HybridQA
This repository contains the dataset and code for the EMNLP2020 paper HybridQA: A Dataset of Multi-Hop Question Answeringover Tabular and Textual Data, which is the first large-scale multi-hop question answering dataset on heterogeneous data including tabular and textual data.

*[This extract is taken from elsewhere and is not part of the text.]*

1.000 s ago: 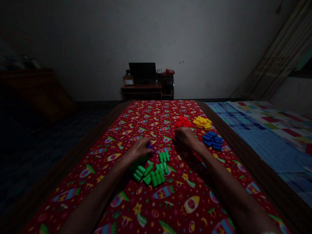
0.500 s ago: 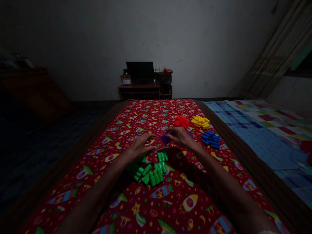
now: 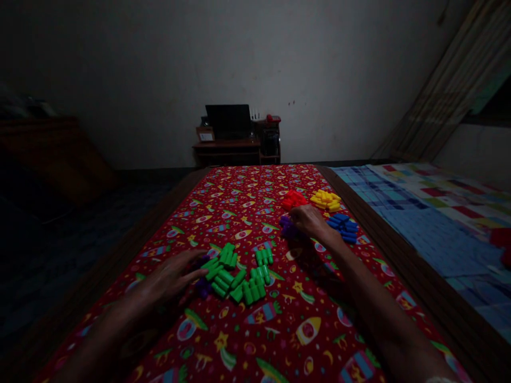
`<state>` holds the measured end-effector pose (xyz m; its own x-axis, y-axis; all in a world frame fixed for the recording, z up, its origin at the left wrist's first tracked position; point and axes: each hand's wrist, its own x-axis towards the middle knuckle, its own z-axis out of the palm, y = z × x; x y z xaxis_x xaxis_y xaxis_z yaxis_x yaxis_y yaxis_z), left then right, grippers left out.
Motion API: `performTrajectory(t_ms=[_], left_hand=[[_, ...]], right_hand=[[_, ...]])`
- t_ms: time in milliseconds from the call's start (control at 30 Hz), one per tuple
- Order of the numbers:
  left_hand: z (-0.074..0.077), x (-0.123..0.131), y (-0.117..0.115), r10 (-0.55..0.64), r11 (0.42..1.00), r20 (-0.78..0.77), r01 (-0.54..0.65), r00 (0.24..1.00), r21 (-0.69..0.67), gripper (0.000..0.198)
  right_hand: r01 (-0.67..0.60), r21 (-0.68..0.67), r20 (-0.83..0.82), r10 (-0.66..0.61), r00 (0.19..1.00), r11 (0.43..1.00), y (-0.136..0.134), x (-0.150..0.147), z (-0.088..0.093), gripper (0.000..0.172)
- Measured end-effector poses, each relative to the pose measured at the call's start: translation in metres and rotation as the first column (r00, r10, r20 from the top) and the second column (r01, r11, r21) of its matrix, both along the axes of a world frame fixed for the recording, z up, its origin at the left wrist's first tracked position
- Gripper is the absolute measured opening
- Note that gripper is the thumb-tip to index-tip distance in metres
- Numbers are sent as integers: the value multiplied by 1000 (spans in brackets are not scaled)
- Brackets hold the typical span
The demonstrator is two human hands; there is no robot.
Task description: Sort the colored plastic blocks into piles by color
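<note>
Green plastic building blocks (image 3: pixel 239 279) lie in a loose heap, some standing in joined rows, on the red patterned cloth (image 3: pixel 255 340). To their left is my left hand (image 3: pixel 170 276), with thumb and fingers apart. Purple blocks (image 3: pixel 203 288) show beside its thumb and in the gap by its fingertips. Farther off, my right hand (image 3: pixel 309 219) bends its fingers down over another group of purple blocks (image 3: pixel 287 227), closed on one of them; its fingertips are partly hidden.
Red blocks (image 3: pixel 294 199), yellow blocks (image 3: pixel 326 200) and blue blocks (image 3: pixel 343 229) sit in separate piles around my right hand. Beyond the cloth stands a desk (image 3: pixel 227 142) with a dark monitor (image 3: pixel 228 120). Bedding (image 3: pixel 423 223) spreads on the right.
My left hand has moved left and nearer, uncovering more green blocks and purple ones beside them. My right hand has carried purple pieces rightward to the purple group near the red pile.
</note>
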<state>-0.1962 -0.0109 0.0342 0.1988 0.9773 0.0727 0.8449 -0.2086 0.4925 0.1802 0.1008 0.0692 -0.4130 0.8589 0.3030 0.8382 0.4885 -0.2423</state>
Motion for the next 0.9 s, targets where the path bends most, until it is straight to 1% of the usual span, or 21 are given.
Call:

The whole dataset contains over 70K question-answer pairs based on 13,000 tables, each table is in average linked to 44 passages, more details in https://hybridqa.github.io/.
The questions are annotated to require aggregation of information from both the table and its hyperlinked text passages, which poses challenges to existing homongeneous text-based or KB-based models.Requirements:
- huggingface transformer 2.6.0
- pytorch 1.4.0
- tensorboardX
- tqdm
Dataset Visualization
Have fun interacting with the dataset: https://hybridqa.github.io/explore.html
Released data:
The released data contains the following files:
train/dev/test.json: these files are the original files, all annotated by human.
train/dev.traced.json: these files are generated by trace_answer.py to find the answer span in the given evidences.
Preprocess data:
First of all, you should download all the tables and passages into your current folder
git clone https://github.com/wenhuchen/WikiTables-WithLinks
Then, you can either preprocess the data on your own,
python preprocessing.py
or use our preprocessed version from Amazon S3
wget https://hybridqa.s3-us-west-2.amazonaws.com/preprocessed_data.zip
unzip preprocessed_data.zip
Reproduce the reported results
Download the trained bert-base model from Amazon S3:
wget https://hybridqa.s3-us-west-2.amazonaws.com/models.zip
unzip BERT-base-uncased.zip
It will download and generate folder stage1/stage2/stage3/
Using pretrained model to run stage1/stage2:
CUDA_VISIBLE_DEVICES=0 python train_stage12.py --stage1_model stage1/2020_10_03_22_47_34/checkpoint-epoch2 --stage2_model stage2/2020_10_03_22_50_31/checkpoint-epoch2/ --do_lower_case --predict_file preprocessed_data/dev_inputs.json --do_eval --option stage12 --model_name_or_path bert-large-uncased
This command generates a intermediate result file
Using pretrained model to run stage3:
CUDA_VISIBLE_DEVICES=0 python train_stage3.py --model_name_or_path stage3/2020_10_03_22_51_12/checkpoint-epoch3/ --do_stage3 --do_lower_case --predict_file predictions.intermediate.json --per_gpu_train_batch_size 12 --max_seq_length 384 --doc_stride 128 --threads 8
This command generates the prediction file
Compute the score
python evaluate_script.py predictions.json released_data/dev_reference.json
Training [Default for Bert-base-uncased model]
Train Stage1:
Running training command for stage1 using BERT-base-uncased as follows:
CUDA_VISIBLE_DEVICES=0 python train_stage12.py --do_lower_case --do_train --train_file preprocessed_data/stage1_training_data.json --learning_rate 2e-6 --option stage1 --num_train_epochs 3.0
Or Running training command for stage1 using BERT-large-uncased as follows:
CUDA_VISIBLE_DEVICES=0 python train_stage12.py --model_name_or_path bert-large-uncased --do_train --train_file preprocessed_data/stage1_training_data.json --learning_rate 2e-6 --option stage1 --num_train_epochs 3.0
Train Stage2:
Running training command for stage2 as follows:
CUDA_VISIBLE_DEVICES=0 python train_stage12.py --do_lower_case --do_train --train_file preprocessed_data/stage2_training_data.json --learning_rate 5e-6 --option stage2 --num_train_epochs 3.0
Or BERT-base-cased/BERT-large-uncased like above.
Train Stage3:
Running training command for stage3 as follows:
CUDA_VISIBLE_DEVICES=0 python train_stage3.py --do_train --do_lower_case --train_file preprocessed_data/stage3_training_data.json --per_gpu_train_batch_size 12 --learning_rate 3e-5 --num_train_epochs 4.0 --max_seq_length 384 --doc_stride 128 --threads 8
Or BERT-base-cased/BERT-large-uncased like above.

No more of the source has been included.